L'exercice qui consiste à définir les grandes lignes du programme de législature ne doit évidemment pas être surévalué. Il dessine les orientations générales, laissant tout de même à ce Parlement la liberté d'adopter l'une ou l'autre solution lors de l'examen d'objets précis. Mais la conclusion à laquelle nous invite la majorité de la commission représente toutefois un échec évident. Un échec, parce que c'est le Parlement lui-même qui a revendiqué un rôle plus actif et qui a exigé d'être associé à la définition du programme. Et à la première épreuve, ce même Parlement abdique la compétence qu'il a revendiquée. C'est donc une position visiblement contradictoire, incohérente, qui tourne à la farce. C'est aussi un échec parce que le Parlement admet clairement [PAGE 1097] son impuissance. Il se déclare incapable d'apporter les corrections opportunes au programme du Conseil fédéral, alors qu'il est évident que ce dernier a tout de même besoin d'être ajusté. Il suffirait de se référer aux nombreuses propositions d'amendements présentées au sein de la commission spéciale et acceptées par ce même conseil dans un premier temps.

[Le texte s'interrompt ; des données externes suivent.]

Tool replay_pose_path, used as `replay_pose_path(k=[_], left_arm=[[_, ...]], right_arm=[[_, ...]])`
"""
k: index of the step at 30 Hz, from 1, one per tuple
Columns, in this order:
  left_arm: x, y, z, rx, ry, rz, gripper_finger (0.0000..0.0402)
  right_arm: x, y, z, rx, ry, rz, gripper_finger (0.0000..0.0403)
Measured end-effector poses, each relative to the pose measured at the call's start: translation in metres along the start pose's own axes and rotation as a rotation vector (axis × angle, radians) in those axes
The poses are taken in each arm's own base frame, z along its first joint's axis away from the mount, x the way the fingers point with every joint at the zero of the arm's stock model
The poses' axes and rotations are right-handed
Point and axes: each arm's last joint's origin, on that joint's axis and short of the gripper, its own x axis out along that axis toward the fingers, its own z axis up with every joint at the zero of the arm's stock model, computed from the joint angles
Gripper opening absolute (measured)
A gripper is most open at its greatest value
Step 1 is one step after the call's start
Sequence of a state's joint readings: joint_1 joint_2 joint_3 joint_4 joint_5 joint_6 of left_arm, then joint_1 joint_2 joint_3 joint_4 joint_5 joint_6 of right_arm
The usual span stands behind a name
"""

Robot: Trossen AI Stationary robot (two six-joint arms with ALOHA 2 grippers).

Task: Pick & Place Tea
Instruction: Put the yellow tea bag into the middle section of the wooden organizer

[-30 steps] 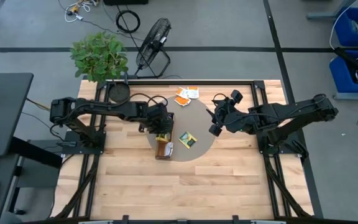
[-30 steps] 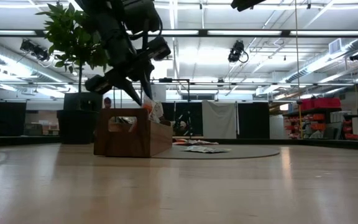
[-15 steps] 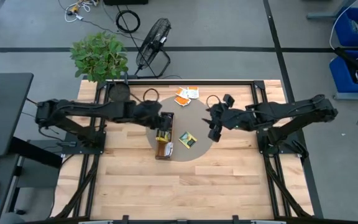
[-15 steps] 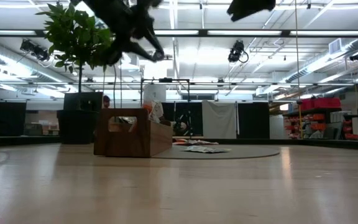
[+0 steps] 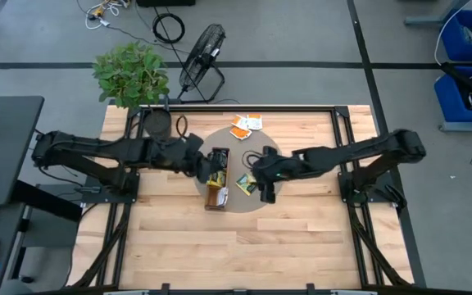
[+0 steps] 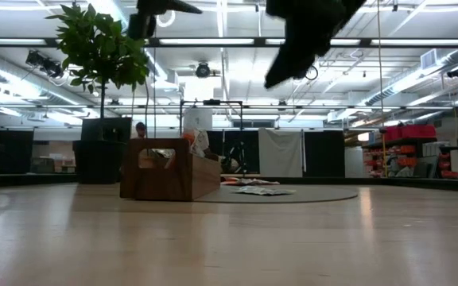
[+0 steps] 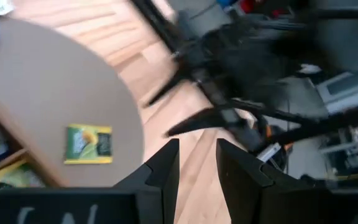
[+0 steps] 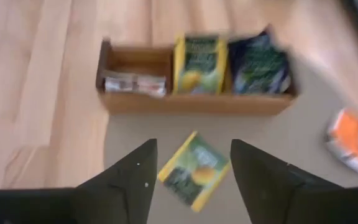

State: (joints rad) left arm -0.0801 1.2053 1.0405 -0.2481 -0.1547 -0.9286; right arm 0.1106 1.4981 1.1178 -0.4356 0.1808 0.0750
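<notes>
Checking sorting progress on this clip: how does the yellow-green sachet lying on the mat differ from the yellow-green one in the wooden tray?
The loose yellow-green sachet lies flat on the grey mat, alone and skewed; the trayed yellow-green sachet stands in the wooden tray, in its middle compartment, squared to the walls. The loose one sits between the right gripper's open fingers; the trayed one is beyond them. Both share yellow-green print and a square shape.

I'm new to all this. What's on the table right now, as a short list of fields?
tray: wooden tray holding yellow-green, dark and pale sachets
loose sachet: yellow-green sachet flat on the grey mat, beside the tray
other sachets: orange-and-white pile at the mat's far edge
right gripper: open, above the loose sachet
left gripper: empty, jaws a little apart, by the tray
</notes>
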Motion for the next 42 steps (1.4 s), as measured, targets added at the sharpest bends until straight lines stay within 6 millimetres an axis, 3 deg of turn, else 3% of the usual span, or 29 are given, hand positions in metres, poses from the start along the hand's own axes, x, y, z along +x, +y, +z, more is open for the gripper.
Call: replay_pose_path(k=[10,17,26,35,42], left_arm=[[-0.004,-0.011,-0.027,0.083,0.109,-0.003,0.011],[-0.007,-0.016,-0.039,0.109,0.156,-0.02,0.011],[-0.009,-0.018,-0.045,0.122,0.182,-0.02,0.011],[-0.009,-0.018,-0.045,0.12,0.182,-0.02,0.011],[-0.009,-0.018,-0.045,0.115,0.182,-0.019,0.011]], right_arm=[[0.07,-0.01,-0.024,-0.016,0.169,0.027,0.0302],[0.103,-0.012,-0.046,0.001,0.298,0.028,0.0318],[0.116,-0.01,-0.053,0.028,0.32,0.044,0.0303],[0.118,-0.009,-0.072,0.077,0.356,0.058,0.0283],[0.119,-0.009,-0.075,0.09,0.351,0.057,0.0245]])
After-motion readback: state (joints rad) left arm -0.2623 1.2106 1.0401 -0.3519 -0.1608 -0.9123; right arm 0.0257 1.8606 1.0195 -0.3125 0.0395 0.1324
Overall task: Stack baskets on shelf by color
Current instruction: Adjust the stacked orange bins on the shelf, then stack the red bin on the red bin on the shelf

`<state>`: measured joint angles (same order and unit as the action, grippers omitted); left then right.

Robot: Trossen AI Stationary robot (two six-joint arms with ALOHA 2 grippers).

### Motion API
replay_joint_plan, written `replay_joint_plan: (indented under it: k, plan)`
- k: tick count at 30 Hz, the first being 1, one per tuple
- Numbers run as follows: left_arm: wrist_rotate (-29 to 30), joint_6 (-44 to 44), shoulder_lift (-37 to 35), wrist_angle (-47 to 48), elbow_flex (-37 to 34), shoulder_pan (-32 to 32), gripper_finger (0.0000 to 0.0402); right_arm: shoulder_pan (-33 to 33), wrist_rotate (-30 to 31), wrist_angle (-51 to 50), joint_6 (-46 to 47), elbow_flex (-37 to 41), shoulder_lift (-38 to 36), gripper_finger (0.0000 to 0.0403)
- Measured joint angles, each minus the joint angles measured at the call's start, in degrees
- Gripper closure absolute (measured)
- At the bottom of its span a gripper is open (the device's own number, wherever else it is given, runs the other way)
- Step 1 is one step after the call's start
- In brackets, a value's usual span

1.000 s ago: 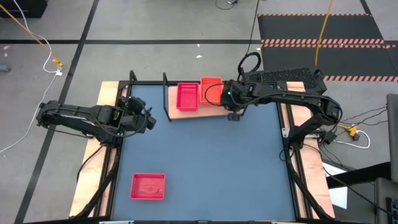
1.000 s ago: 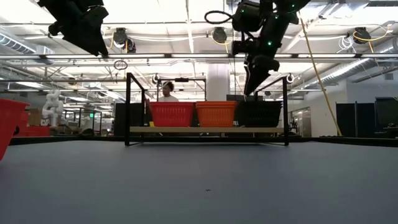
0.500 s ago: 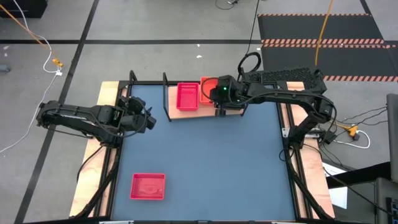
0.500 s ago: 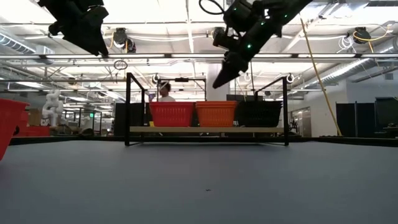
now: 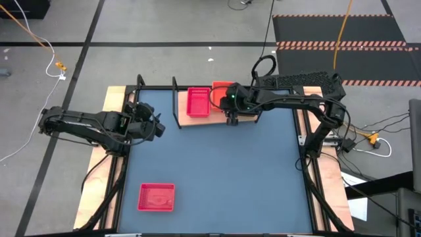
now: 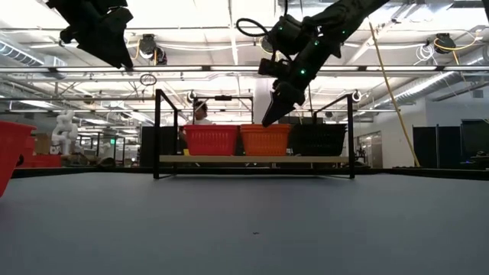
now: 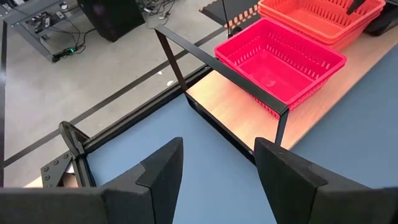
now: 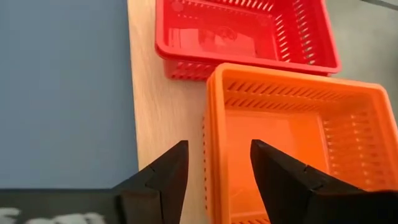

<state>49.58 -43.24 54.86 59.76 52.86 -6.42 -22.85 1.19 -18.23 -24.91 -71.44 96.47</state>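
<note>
The wooden shelf [image 5: 209, 121] stands at the table's far edge and carries a pinkish-red basket [image 5: 198, 102], an orange basket [image 8: 292, 143] and a black basket [image 6: 317, 140] side by side. My right gripper [image 8: 217, 167] hangs open just above the orange basket's left near corner, one finger over its inside and one over the bare wood [image 8: 165, 124], touching nothing. In the low view the right gripper [image 6: 268, 119] is tilted, with its tips close above the orange rim. My left gripper [image 7: 217, 165] waits open, raised over the table's left side. Another pinkish-red basket [image 5: 156, 197] rests flat on the table near its near left corner.
The shelf's black wire frame [image 7: 217, 68] rises around the board and stands between my left gripper and the baskets. In the left wrist view the orange basket [image 7: 323, 18] shows two rims, one nested in the other. Open blue-grey tabletop [image 5: 230, 178] lies in front of the shelf.
My right gripper has moved from above the black basket toward the table's left along the shelf, tipping from pointing straight down to a slant. It then came down close over the orange basket. Nothing else has moved.
</note>
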Motion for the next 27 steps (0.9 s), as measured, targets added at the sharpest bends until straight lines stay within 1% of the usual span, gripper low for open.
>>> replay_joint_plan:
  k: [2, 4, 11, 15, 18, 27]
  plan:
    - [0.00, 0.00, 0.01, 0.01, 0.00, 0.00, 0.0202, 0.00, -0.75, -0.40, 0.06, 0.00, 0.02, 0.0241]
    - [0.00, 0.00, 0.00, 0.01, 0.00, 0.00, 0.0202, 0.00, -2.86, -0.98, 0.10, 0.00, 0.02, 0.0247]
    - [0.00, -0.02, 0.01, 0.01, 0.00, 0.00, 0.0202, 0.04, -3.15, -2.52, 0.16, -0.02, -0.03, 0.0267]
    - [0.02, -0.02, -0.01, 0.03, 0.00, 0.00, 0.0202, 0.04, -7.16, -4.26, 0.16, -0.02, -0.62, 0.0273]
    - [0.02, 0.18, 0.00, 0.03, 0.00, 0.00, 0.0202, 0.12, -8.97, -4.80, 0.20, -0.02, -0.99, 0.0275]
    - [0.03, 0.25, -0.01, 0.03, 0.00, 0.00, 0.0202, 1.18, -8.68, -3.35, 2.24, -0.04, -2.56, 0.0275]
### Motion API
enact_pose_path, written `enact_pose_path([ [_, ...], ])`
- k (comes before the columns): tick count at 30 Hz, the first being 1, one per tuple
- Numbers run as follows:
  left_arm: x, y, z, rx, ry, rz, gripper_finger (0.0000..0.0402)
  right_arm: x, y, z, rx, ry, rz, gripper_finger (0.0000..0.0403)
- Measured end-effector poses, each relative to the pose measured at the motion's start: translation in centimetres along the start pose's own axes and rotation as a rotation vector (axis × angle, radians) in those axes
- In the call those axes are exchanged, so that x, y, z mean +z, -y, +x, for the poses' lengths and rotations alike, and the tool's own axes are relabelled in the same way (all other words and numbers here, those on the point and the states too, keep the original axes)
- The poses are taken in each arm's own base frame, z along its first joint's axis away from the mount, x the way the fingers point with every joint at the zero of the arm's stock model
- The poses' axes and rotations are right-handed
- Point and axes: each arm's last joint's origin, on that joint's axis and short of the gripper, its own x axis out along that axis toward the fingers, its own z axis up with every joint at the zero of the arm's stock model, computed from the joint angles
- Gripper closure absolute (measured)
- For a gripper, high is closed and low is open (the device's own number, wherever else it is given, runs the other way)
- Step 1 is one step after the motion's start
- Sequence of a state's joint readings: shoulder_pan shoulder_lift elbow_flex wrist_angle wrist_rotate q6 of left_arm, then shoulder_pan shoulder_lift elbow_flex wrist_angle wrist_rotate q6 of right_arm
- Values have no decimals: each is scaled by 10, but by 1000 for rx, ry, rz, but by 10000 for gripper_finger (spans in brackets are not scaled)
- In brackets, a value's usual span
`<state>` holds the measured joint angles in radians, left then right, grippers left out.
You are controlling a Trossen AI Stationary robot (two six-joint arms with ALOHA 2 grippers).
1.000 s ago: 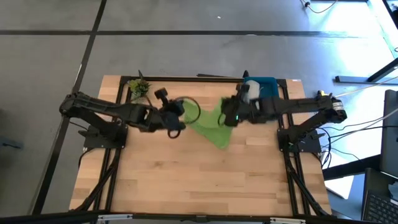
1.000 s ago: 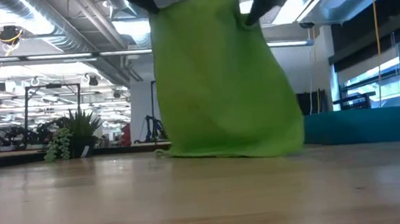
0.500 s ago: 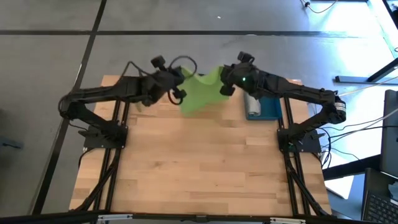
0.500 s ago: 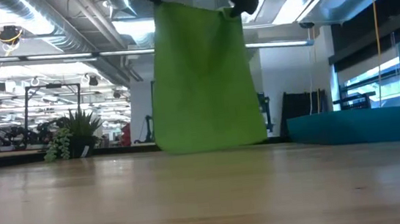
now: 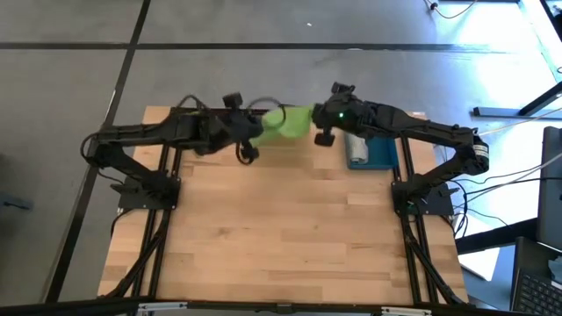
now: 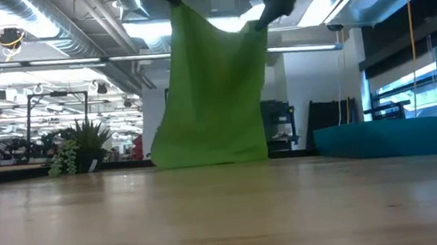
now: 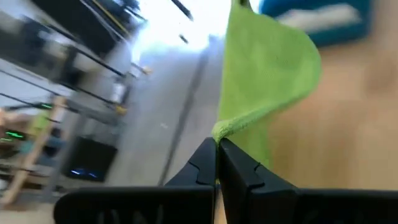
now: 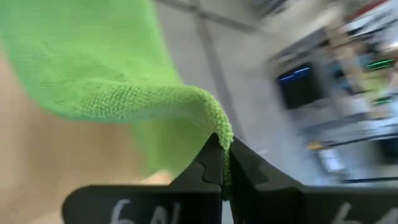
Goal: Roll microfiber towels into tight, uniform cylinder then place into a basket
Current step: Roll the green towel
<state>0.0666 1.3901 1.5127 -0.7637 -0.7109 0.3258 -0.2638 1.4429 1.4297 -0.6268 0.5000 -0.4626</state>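
My two arms are showing as dark, slender, jointed links, each rising from a black base bracket with black cables trailing down toward six o'clock. A cable is looping above my left gripper (image 5: 248, 151). A small green light is glowing on the wrist of my right gripper (image 5: 321, 135). My fingers (image 7: 239, 171) are looking black, angular and wedge-shaped, and pale markings are showing on my right wrist's mount.

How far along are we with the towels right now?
Done: the grey towel lies in the blue basket. In hand: the left gripper and right gripper each pinch a top corner of the green towel, hanging it above the table's far edge. Left: lay it flat, roll it and put it in the basket.
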Motion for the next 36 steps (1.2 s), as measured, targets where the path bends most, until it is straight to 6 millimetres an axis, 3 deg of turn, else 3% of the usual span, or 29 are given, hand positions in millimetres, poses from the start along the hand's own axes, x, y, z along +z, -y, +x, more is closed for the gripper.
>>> enact_pose_path([
  [6,-5,40,-17,-130,-23,-24,401,-9,-28,-11,261,-87,56,398],
  [11,-4,70,-35,-242,18,-37,401,-9,-54,-26,333,-126,41,398],
  [19,-3,92,-60,-272,70,-56,401,-1,-81,-48,389,-92,15,398],
  [26,-5,77,-45,-98,35,-6,401,5,-71,-42,179,-50,5,398],
  [36,-16,23,9,91,-120,-24,401,9,-20,-9,-1,38,40,398],
])
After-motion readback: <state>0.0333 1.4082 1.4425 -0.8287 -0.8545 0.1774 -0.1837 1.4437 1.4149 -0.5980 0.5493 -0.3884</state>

Tout ce travail va donc se "dissoudre" dans le vide.
C'est aussi un échec parce que le Parlement affaiblit sa crédibilité. Il démontre qu'il est de plus en plus incapable de construire des compromis ou de trouver des majorités. Dès qu'un thème présente un contenu un peu plus idéologique, on tombe facilement dans l'impasse. Ce débat est emblématique des risques accrus de blocage du travail de ce Parlement. On ne peut donc pas s'y plier passivement, laissant détruire la concordance qui a longuement régi notre travail.
C'est enfin un échec parce qu'en refusant d'entrer en matière, le Parlement renonce à assumer la responsabilité d'offrir au pays les lignes principales de son action pour la présente législature.
Tout cela, évidemment, est regrettable. C'est regrettable d'abord parce que le résultat final, ce sera le programme de législature du Conseil fédéral, qui est plus pauvre en contenu par rapport à celui que le Parlement était en train d'esquisser. C'est regrettable ensuite parce que, malgré notre décision de ne pas entrer en matière, le Conseil des Etats a élaboré un projet qui constitue une base intéressante de travail. Il a d'ailleurs repris une bonne partie des amendements apportés par notre conseil dans un premier temps, en particulier ce qui concernait la formation continue, la réforme de l'enseignement, la politique régionale, la lutte contre le chômage, la conciliation entre vie familiale et vie professionnelle, le système des allocations familiales et l'instauration de prestations complémentaires pour les familles à revenu modeste, la promotion des langues nationales, l'intégration des étrangers et la promotion du tourisme. Or, tous ces éléments vont malheureusement tomber. C'est regrettable enfin parce que l'adoption d'une formulation plus flexible et raisonnable concernant l'élimination du déficit structurel aurait permis d'atteindre une solution positive.
Dans la mesure où la loi sur le Parlement prévoit la participation du Parlement même à l'élaboration du programme de législature, la minorité vous invite à assumer pleinement cette tâche et cette responsabilité. Cela implique que l'entrée en matière puisse être votée.
Au nom de la minorité, je vous invite donc à entrer en matière.